During his presidency, Trump has often defended military men accused of war crimes, such as former Navy SEAL Edward Gallagher, but these acts of leniency also have a direct connection to him: The former boss of Blackwater is Erik Prince. a billionaire and his strong supporter. Prince’s sister, Betsy DeVos, is Secretary of Education.
Finally, among the other notorious pardons are three former Republican MPs, two of whom were Trump supporters from the start: Duncan Hunter, who pleaded guilty and was sentenced to 11 months in prison for using his campaign funds for business. individuals, including vacations and expenses related to an extramarital affair, and Chris Collins, sentenced to 26 months for insider trading and lying to the FBI. Collins had also pleaded guilty. The third former Republican congressman is Steve Stockman, convicted of keeping hundreds of thousands of dollars for public interest projects. His pardon was supported among others by Sidney Powell, the lawyer involved in recent weeks in Trump’s attempt to subvert the outcome of the presidential election.
– Read also: The man who guessed the password to Trump’s Twitter account was exonerated
These acts of leniency are most likely not the last of the Trump presidency.

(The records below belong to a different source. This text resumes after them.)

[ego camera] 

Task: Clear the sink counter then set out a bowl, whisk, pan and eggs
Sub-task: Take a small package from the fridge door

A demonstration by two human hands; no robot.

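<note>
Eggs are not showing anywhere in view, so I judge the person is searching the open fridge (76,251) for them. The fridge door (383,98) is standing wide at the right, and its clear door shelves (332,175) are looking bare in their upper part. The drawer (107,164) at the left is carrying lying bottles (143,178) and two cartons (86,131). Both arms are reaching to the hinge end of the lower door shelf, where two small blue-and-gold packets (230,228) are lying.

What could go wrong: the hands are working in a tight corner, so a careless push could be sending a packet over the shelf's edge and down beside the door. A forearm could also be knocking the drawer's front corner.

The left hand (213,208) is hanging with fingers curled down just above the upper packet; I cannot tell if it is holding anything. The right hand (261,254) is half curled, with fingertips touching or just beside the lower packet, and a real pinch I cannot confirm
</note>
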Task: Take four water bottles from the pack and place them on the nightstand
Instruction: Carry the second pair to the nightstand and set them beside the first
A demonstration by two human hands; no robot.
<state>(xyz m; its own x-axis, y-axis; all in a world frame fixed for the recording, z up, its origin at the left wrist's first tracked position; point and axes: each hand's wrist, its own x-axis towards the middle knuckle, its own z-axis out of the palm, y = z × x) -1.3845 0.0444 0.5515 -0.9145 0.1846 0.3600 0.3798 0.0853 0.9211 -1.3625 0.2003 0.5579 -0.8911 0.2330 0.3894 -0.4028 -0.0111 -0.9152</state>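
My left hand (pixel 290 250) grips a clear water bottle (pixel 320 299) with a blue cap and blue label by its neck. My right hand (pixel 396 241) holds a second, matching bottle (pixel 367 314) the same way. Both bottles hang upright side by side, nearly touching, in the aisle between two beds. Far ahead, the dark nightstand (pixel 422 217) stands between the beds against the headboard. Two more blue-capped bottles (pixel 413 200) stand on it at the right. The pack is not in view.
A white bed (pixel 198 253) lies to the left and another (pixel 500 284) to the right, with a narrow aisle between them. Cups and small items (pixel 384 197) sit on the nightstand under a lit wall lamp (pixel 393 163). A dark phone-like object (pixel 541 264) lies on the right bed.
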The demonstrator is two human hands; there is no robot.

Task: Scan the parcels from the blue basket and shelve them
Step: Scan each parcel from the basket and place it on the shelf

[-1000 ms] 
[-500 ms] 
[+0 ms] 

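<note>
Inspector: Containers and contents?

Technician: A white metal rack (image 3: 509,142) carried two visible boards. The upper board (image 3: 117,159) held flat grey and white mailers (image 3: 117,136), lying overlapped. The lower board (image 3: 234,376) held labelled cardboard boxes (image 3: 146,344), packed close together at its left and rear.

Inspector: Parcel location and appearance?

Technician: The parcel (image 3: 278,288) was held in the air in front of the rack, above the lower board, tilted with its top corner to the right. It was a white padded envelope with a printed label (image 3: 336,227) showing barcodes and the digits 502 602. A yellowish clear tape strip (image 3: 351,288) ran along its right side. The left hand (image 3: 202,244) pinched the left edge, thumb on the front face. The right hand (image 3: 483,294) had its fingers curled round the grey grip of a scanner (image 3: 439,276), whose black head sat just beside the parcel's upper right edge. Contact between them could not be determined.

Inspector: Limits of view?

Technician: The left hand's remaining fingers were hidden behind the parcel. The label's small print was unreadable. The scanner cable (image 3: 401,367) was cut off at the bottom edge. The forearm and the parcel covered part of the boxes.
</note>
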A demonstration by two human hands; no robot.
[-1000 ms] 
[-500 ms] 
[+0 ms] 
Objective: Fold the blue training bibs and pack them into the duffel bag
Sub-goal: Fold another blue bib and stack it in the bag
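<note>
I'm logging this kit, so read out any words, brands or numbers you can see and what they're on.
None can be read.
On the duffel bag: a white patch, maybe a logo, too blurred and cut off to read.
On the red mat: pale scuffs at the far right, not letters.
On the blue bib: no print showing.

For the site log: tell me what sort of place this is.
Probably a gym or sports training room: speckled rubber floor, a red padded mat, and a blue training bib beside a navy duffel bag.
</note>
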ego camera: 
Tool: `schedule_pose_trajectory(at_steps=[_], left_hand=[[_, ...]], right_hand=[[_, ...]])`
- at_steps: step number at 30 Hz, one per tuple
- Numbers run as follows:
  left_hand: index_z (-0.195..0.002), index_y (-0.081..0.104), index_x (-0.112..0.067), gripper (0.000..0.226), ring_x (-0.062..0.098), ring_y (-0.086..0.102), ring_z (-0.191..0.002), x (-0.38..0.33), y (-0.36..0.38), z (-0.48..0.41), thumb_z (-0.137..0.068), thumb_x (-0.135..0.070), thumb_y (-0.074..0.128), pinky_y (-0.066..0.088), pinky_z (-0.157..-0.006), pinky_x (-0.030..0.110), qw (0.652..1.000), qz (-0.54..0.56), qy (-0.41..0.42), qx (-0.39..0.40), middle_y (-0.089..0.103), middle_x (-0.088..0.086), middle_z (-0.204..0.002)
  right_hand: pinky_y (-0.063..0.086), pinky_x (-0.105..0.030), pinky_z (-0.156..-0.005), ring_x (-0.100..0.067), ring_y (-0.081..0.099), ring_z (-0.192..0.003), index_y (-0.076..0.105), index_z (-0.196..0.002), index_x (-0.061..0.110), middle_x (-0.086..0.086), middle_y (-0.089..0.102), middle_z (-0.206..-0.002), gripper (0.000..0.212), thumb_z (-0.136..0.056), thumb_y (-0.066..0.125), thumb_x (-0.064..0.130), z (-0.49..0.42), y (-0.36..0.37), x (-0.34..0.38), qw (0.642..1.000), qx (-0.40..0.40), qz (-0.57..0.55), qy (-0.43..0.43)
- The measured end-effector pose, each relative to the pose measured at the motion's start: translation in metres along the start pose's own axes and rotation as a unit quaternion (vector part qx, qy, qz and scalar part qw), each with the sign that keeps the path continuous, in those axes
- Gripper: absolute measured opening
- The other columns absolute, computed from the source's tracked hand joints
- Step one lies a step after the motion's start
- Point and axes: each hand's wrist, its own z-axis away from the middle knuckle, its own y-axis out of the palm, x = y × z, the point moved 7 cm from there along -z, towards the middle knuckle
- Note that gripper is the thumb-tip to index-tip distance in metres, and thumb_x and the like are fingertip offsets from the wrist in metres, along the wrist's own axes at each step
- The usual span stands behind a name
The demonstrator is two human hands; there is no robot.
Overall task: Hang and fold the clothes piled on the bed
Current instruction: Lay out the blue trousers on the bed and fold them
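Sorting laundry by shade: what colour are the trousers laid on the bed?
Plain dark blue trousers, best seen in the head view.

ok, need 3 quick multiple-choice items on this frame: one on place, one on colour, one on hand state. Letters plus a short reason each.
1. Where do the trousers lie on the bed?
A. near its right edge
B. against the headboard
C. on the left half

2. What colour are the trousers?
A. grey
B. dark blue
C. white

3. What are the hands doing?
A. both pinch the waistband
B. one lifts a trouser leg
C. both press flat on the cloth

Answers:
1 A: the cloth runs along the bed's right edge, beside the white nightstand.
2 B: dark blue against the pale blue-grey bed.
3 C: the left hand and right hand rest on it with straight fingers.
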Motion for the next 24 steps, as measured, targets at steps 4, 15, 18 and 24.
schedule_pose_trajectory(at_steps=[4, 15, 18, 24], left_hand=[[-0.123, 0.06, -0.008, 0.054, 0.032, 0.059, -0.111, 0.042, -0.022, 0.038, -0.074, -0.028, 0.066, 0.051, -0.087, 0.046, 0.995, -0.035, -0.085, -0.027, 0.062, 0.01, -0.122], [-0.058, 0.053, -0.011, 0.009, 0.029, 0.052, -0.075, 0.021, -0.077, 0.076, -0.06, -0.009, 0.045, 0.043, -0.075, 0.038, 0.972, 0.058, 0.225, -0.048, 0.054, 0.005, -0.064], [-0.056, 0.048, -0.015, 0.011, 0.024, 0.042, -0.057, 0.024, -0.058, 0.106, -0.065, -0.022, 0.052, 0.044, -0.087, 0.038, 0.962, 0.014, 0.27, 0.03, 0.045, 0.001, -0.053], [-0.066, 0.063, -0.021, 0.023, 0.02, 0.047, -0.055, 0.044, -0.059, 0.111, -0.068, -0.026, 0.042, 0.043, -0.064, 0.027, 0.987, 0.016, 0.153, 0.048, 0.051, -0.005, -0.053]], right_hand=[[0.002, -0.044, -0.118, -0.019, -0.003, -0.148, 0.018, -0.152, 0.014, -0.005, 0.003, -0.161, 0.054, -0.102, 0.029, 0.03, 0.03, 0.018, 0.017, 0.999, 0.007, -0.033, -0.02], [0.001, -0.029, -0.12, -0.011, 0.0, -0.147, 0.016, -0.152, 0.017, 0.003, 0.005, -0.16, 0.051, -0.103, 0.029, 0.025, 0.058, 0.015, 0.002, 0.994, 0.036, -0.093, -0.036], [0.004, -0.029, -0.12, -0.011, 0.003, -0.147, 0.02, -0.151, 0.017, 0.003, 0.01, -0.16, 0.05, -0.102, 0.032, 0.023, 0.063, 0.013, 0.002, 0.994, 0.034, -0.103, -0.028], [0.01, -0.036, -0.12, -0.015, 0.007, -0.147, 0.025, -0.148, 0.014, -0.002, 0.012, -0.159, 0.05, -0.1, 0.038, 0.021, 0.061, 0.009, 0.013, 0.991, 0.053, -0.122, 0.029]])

According to Washington Post, Trump reportedly told his aides that he intends to use his power of grace extensively before the end of his term, and the White House has received a large number of clemency requests from members of Congress, lawyers, lobbyists, and various supporters. of the president.
According to the media, Trump is also reflecting on the possibility of granting his collaborators and relatives a preventive pardon, which protects them from future investigations into alleged crimes committed up to the moment of the pardon. It is a power that the law grants to the President, although it has been used on rare occasions, for example, by President Gerald Ford to protect his predecessor Richard Nixon from investigations into the Watergate scandal. Trump is even thinking about forgiving himself, but there is no precedent for this and the case law is much less clear.